小林:6歳の時に実父と死別し、継母の兄夫婦に養女として引き取られました。養父母は高齢でしたから、「将来面倒見てもらうことを期待して養女にしたんだ」と気づいた。7歳で親を食べさせていくんだという使命感が生まれたわけ。男(夫)に依存する発想もなかった幼少期、親を養わなければと覚悟したことが自立につながったのかもしれません。

小島:精神的な自立ができれば社会に出ていくことができ、社会で自立できると経済的な自立が付いてきます。社会に出る前の精神的な自立は不可欠なんじゃないかと思います。

小林:自立できない女性の多くは、自分で自分を縛っているの。女がこんなことをしたら恥ずかしいとか、女だからしてはいけないって。「実は誰もあなたのことを縛ってないわよ」って言ってあげたくなります。

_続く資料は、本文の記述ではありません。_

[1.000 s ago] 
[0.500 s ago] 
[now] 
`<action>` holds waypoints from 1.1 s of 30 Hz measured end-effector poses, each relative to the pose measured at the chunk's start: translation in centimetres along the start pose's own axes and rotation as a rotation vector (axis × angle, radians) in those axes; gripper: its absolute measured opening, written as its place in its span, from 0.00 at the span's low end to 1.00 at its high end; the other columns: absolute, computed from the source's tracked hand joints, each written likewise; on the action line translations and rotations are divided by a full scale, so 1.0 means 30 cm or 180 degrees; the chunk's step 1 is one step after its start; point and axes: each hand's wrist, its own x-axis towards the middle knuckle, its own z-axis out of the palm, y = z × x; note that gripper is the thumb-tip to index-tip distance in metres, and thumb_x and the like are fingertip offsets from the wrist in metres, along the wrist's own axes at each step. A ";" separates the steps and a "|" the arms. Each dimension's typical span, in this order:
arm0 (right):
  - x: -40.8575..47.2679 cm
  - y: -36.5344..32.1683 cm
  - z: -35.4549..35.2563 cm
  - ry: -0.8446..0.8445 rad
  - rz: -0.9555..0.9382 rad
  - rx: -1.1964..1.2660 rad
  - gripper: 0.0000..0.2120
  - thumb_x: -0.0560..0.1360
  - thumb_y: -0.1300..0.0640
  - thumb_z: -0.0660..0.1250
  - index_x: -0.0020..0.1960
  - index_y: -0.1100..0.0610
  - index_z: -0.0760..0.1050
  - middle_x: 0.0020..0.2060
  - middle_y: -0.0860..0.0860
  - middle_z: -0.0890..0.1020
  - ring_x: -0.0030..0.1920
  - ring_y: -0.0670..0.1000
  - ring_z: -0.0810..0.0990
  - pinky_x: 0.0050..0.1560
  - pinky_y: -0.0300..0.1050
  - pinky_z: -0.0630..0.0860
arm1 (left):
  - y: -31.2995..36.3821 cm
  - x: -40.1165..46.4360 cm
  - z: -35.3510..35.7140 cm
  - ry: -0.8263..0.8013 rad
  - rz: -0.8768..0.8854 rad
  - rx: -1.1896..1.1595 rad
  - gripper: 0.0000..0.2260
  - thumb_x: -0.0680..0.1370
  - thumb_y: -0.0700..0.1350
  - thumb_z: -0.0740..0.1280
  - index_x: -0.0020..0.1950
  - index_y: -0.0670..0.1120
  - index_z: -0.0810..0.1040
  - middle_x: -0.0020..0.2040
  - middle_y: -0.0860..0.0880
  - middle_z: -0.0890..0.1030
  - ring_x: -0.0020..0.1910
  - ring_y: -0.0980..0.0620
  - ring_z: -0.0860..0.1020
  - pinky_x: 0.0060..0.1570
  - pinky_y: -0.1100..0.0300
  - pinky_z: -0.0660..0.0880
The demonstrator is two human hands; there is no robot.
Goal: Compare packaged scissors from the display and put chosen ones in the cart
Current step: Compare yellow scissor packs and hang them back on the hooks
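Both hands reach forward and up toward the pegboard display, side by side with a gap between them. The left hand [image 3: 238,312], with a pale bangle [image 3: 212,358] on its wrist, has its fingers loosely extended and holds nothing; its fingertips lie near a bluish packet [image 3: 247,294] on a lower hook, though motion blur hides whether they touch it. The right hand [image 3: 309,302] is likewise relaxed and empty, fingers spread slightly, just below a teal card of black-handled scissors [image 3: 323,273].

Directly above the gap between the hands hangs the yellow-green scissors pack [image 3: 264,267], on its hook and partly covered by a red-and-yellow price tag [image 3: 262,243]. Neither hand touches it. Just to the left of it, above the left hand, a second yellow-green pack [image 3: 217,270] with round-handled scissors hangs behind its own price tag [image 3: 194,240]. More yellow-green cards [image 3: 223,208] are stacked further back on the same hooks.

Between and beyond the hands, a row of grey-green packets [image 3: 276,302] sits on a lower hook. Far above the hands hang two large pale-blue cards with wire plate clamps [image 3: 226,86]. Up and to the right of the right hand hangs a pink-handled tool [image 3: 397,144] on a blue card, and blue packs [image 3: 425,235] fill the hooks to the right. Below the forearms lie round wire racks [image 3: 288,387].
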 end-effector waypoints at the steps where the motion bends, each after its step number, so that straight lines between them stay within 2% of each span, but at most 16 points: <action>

小島:家庭を持つと、自ずと縛られてしまう女性は多いですよね。

小林:縛られたい人っているのね。縛られているから安心する。「だから、◯◯できない」って言えるでしょ。縛りを利用する生き方は、言い訳ができるから楽。そういう生き方をしていることに気づかないまま幸せに死ねるならいいけど、どこかで開眼しちゃうと不幸よ。夫が定年を迎えて家にいるようになってから「私の人生って……」って気づくとか。